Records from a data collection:
*** Begin section ***

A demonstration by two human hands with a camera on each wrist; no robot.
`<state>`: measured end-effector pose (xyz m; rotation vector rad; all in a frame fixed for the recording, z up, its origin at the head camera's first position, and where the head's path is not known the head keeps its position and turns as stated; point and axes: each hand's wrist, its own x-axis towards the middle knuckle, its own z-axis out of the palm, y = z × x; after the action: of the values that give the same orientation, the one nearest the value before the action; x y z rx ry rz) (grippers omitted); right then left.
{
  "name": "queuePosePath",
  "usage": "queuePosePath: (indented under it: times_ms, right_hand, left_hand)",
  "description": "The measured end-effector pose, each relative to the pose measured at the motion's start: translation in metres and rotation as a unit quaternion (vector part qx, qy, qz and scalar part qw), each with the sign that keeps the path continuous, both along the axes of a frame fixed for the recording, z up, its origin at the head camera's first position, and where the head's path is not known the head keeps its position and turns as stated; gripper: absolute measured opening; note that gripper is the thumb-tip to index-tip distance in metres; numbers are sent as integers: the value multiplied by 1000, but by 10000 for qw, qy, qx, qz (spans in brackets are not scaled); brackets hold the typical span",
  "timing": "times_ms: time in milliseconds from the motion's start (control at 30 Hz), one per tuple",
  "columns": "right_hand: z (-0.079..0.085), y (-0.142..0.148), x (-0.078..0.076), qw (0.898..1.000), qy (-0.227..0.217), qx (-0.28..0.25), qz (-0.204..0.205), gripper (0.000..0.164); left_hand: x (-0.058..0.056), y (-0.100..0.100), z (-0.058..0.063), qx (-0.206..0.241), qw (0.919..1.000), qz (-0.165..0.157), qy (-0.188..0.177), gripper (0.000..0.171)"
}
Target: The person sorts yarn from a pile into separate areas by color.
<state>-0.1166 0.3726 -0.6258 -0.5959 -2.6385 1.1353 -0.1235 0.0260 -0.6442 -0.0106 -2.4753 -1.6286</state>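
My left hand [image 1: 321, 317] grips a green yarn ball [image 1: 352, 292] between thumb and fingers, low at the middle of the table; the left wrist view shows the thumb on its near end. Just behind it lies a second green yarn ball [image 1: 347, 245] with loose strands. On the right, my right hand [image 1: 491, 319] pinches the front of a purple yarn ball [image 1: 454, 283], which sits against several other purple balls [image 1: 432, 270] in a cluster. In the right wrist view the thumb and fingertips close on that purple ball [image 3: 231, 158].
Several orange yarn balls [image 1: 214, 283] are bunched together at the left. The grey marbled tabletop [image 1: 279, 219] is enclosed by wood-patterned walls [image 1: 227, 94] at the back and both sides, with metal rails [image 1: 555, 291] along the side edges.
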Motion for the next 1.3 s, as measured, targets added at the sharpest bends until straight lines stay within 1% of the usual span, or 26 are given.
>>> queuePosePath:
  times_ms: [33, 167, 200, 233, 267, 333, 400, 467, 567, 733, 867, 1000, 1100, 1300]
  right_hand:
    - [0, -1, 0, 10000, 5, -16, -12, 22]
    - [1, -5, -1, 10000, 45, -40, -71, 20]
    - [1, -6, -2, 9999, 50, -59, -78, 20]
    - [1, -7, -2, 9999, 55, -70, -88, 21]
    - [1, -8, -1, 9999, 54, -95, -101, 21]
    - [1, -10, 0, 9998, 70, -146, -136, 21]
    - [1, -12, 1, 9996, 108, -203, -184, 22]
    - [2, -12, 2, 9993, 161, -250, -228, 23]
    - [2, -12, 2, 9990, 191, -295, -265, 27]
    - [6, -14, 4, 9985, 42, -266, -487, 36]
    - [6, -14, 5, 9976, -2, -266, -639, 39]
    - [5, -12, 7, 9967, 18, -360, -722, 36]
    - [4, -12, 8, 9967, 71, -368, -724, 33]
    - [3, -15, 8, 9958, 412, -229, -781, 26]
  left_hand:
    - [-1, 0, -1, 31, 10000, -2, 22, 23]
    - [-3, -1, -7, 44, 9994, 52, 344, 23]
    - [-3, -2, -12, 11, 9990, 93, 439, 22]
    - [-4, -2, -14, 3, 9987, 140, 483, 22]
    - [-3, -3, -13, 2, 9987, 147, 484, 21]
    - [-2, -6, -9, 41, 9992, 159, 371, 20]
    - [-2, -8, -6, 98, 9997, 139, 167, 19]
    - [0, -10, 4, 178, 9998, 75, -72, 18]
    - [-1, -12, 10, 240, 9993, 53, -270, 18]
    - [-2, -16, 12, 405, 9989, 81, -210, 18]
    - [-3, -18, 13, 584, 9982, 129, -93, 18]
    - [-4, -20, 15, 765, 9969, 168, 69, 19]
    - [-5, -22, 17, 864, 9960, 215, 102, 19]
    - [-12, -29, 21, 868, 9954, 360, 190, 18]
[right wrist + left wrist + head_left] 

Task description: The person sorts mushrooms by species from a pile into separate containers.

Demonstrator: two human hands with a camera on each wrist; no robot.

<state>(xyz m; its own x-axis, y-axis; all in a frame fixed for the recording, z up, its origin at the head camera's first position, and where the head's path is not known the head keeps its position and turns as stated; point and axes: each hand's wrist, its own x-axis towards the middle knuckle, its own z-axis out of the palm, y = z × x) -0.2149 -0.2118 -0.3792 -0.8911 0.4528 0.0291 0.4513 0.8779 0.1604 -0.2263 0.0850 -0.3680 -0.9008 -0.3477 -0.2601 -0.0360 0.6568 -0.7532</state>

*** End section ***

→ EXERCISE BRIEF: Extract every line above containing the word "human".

→ FINISHED TASK:
A demonstration by two human hands with a camera on each wrist; no robot.
Demonstrator: two human hands with a camera on each wrist; no robot.

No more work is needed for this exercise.